Big data is usually identified by the "3 Vs of Big Data"
Volume - Very literally how much data, lots of data from lots of sources
Velocity - How fast the data is generated, how quickly it's being produced is another hallmark of "big data"
Variety - The different kinds of data, big data means it's going to be a lot of different types of data from structured to unstructured, such as IoT device metrics with locations, devices and readings
Veracity (how trustworthy the data is), variability (the meaning of the data can change) and value (is this actually useful to me) are also commonly talked about with big data
Why we might be interested in more data
Most companies like making money, traditionally the more customers you have the more you can make, finding new customers, new products, new venture, new ideas, is one way data is being used
The more data you have the better you can tailor what you have to the person, for example, if we recommend seeing a big sportsball game to everyone in MA we might spend a bunch on advertising but accidentally send them Yankees wins highlights and then there will be riots in the streets.

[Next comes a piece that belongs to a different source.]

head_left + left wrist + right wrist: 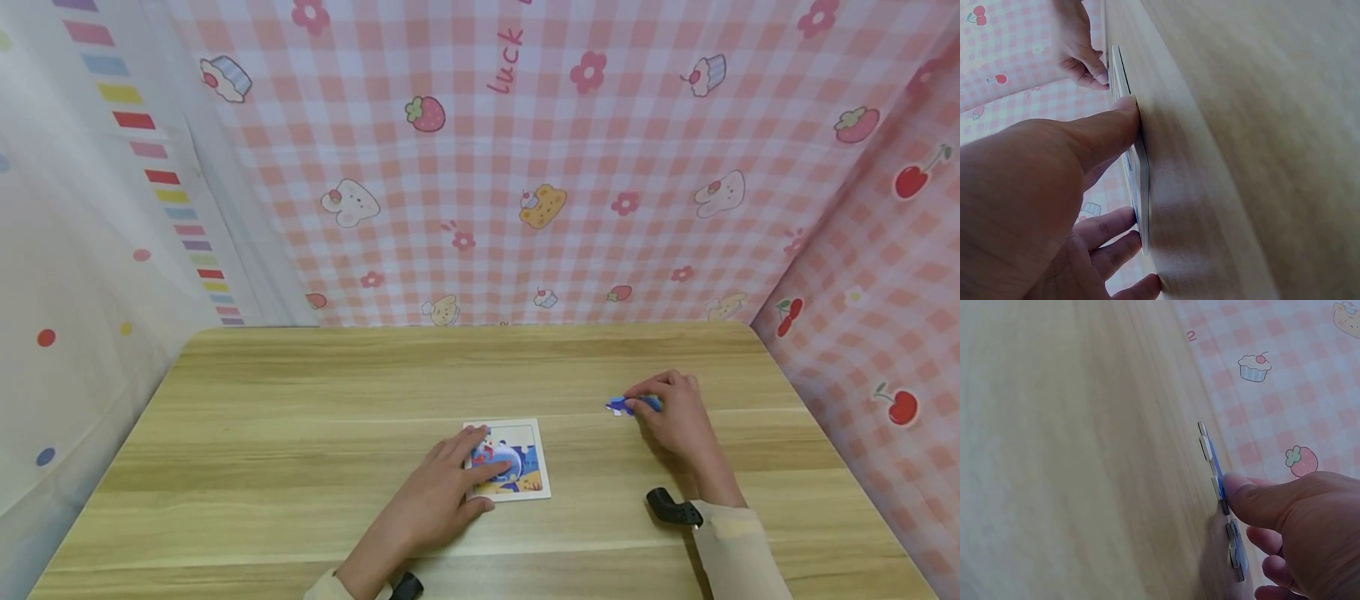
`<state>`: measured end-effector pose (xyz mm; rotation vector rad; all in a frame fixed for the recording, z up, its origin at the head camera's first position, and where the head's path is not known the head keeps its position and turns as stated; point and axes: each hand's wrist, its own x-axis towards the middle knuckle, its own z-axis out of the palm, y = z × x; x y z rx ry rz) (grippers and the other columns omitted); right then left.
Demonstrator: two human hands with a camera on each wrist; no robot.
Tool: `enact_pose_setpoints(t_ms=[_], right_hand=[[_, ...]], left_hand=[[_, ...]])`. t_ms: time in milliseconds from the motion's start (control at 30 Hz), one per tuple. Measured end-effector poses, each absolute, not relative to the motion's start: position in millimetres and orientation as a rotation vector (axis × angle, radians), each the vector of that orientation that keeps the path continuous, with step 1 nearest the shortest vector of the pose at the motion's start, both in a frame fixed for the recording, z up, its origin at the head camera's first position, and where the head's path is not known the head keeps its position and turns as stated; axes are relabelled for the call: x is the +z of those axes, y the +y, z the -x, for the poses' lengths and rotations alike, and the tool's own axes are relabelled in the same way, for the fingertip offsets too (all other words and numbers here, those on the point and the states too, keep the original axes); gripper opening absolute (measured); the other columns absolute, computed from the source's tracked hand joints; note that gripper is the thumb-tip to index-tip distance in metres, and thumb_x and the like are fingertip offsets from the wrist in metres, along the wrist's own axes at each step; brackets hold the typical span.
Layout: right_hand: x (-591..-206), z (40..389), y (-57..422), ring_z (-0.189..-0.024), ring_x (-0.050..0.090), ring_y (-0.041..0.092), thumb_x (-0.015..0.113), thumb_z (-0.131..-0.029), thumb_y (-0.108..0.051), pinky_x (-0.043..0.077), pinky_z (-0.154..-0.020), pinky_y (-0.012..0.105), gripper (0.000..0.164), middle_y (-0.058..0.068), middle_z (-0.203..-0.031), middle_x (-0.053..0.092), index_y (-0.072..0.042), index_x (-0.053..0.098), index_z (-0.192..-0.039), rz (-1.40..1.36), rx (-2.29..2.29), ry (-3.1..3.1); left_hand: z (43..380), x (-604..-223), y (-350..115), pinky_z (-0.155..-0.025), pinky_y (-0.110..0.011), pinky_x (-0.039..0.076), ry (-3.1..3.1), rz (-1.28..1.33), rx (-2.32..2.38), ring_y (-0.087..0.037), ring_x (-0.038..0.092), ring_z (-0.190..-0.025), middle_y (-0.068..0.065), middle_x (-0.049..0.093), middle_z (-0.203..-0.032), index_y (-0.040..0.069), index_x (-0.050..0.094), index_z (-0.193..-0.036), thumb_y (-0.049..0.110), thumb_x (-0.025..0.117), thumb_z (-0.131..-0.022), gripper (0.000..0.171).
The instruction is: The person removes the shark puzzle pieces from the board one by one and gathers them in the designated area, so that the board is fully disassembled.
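Observation:
A small square jigsaw puzzle with a white border and a blue, yellow and white picture lies flat on the table. My left hand rests over its left side, fingers spread and fairly straight. The left thumb touches the near edge of the board, and part of the picture is hidden under the hand. To the right and farther back, my right hand pinches a blue puzzle piece between thumb and curled fingers, low over the table. More thin blue pieces lie beside it, partly covered by the hand.
The wooden table reaches back to a pink checked cloth hanging behind it. Another checked cloth hangs on the right and a white dotted one on the left. Each wrist carries a black camera mount.

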<state>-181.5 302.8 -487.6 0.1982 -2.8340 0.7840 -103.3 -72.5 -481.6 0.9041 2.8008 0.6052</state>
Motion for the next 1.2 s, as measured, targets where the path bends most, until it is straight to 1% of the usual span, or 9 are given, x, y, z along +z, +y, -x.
enact_pose_setpoints(t_ms=[233,400,567,733,833,933,1000,1100,1200], right_hand=[[-485,182,303,-0.1,0.044,0.032,0.074,-0.095,-0.015,0.032,-0.076,0.036,0.009,0.019,-0.111,0.063,-0.009,0.08,-0.098,-0.195,0.783,-2.83],[-481,181,303,-0.103,0.046,0.033,0.073,-0.096,-0.016,0.035,-0.079,0.038,0.011,0.02,-0.113,0.064,-0.008,0.079,-0.1,-0.197,0.8,-2.829],[-478,183,301,-0.105,0.056,0.039,0.072,-0.096,-0.017,0.041,-0.086,0.047,0.015,0.022,-0.109,0.069,-0.004,0.078,-0.101,-0.261,0.821,-2.779],[-473,183,293,-0.106,0.061,0.041,0.071,-0.098,-0.02,0.048,-0.089,0.055,0.018,0.022,-0.112,0.068,-0.005,0.077,-0.104,-0.273,0.9,-2.774],[-469,182,286,-0.105,0.063,0.039,0.069,-0.099,-0.022,0.053,-0.086,0.054,0.021,0.02,-0.114,0.067,-0.005,0.076,-0.109,-0.264,0.951,-2.789],[-467,181,278,-0.1,0.065,0.034,0.069,-0.099,-0.022,0.056,-0.082,0.046,0.025,0.018,-0.114,0.067,-0.004,0.073,-0.115,-0.269,0.99,-2.8],[-466,181,273,-0.097,0.067,0.031,0.069,-0.099,-0.021,0.056,-0.079,0.041,0.027,0.017,-0.113,0.068,-0.003,0.071,-0.119,-0.285,1.014,-2.8],[-465,180,265,-0.094,0.068,0.027,0.07,-0.098,-0.02,0.056,-0.076,0.033,0.027,0.015,-0.112,0.07,-0.003,0.07,-0.12,-0.316,1.033,-2.799],[-466,179,257,-0.095,0.069,0.025,0.071,-0.098,-0.02,0.056,-0.076,0.03,0.028,0.013,-0.112,0.071,-0.003,0.07,-0.12,-0.347,1.055,-2.798]], left_hand=[[104,-482,-72,-0.126,-0.055,0.029,2.796,-0.891,0.594,-0.032,0.026,-0.158,-0.009,0.029,-0.169,0.036,0.053,-0.149,0.041,0.065,-0.099,0.052],[104,-482,-72,-0.126,-0.054,0.029,2.804,-0.893,0.613,-0.032,0.027,-0.157,-0.009,0.032,-0.168,0.035,0.057,-0.147,0.041,0.066,-0.098,0.05],[105,-481,-72,-0.125,-0.053,0.032,2.822,-0.913,0.654,-0.033,0.032,-0.154,-0.011,0.037,-0.165,0.032,0.062,-0.142,0.04,0.071,-0.096,0.048],[107,-480,-76,-0.124,-0.053,0.034,2.806,-0.897,0.689,-0.033,0.036,-0.152,-0.01,0.038,-0.164,0.034,0.064,-0.139,0.04,0.075,-0.092,0.049],[109,-480,-81,-0.124,-0.054,0.033,2.781,-0.878,0.706,-0.034,0.031,-0.155,-0.01,0.034,-0.166,0.037,0.064,-0.139,0.04,0.078,-0.09,0.051],[111,-477,-86,-0.126,-0.056,0.028,2.761,-0.857,0.705,-0.034,0.023,-0.158,-0.01,0.029,-0.168,0.039,0.063,-0.14,0.038,0.079,-0.088,0.054],[111,-475,-89,-0.127,-0.058,0.024,2.747,-0.842,0.699,-0.036,0.018,-0.159,-0.011,0.028,-0.169,0.038,0.062,-0.141,0.036,0.08,-0.088,0.056],[111,-471,-91,-0.128,-0.058,0.023,2.741,-0.842,0.681,-0.037,0.022,-0.158,-0.013,0.028,-0.168,0.035,0.061,-0.143,0.034,0.078,-0.089,0.056],[111,-470,-91,-0.127,-0.057,0.024,2.744,-0.859,0.666,-0.038,0.028,-0.155,-0.016,0.029,-0.168,0.033,0.061,-0.143,0.033,0.076,-0.091,0.054]])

Again.
Real time analytics needs a lot of data continuously coming in to work, the more data you have the better your analytics can work if it's good data
Anything using Artificial Intelligence and Machine learning models is using big data
Search engines use big data to give you the best results
Any large streaming platform uses big data to both hold the videos and see analytics so they can do things like make suggestions of what to watch next, produce next or buy next
Online advertisements use a surprising amount of data, your phone isn't recording you, but it is doing things like see what other phones you spend time around, their histories and current interests, and places you go
Example use cases include streaming media and suggestions for what to watch, investment houses watching the market to decide where to invest money, healthcare using past patient data to improve current patient outcomes
Data lakehouses are a newer concept where it's a cross between a data lake and a data warehouse, you can analyze unstructured data because the lakehouse automatically structures it. This involves more setup and not everyone wants their structured and unstructured data mixing
Commonly used by companies to pull all the data from disparate groups into one place
Data marts are data warehouses but for specific use cases and teams, think smaller and more focused warehouse. Boutique shopping instead of big box store
Very commonly used, but starting to fall out of corporate fashion because so many people are moving to NoSQL
ML is a subset of AI that is supposed to be machines that imitate human behaviors
It can be seen as computers learning without being programmed, but instead use learned behaviors and computer models to do training
Machine Learning categories
Supervised
Models are trained with labeled data sets
So for this is if you're looking for pictures of cute animals, you would need to have a large data set of pictures, labeled by humans, that are of cute animals. Once the computer has seen enough of these it should be able to find cute animals on its own
Most popular option right now
Unsupervised
This is going to be unlabeled data where the computer is looking for patterns and trends
So instead of looking for cute animals, you'd have the computer look for patterns you didn't expect, like all photos of cute animals are of a specific size, or eye shape or something
Reinforcement
Training through trial and error
This is how some people will do self-driving cars or have the computer play games
Because it's seen as less error prone people ignore the inherent bias in AI
Not able to make exceptions or choices that were not explicitly programmed
Not creative, can reformat other people's ideas, but doesn't come up with its own
Doesn't learn from experience unless you're in actively training it
Ethical issues with implementations, bias, data persistence, and ownership of original ideas (AI art is a good example of that)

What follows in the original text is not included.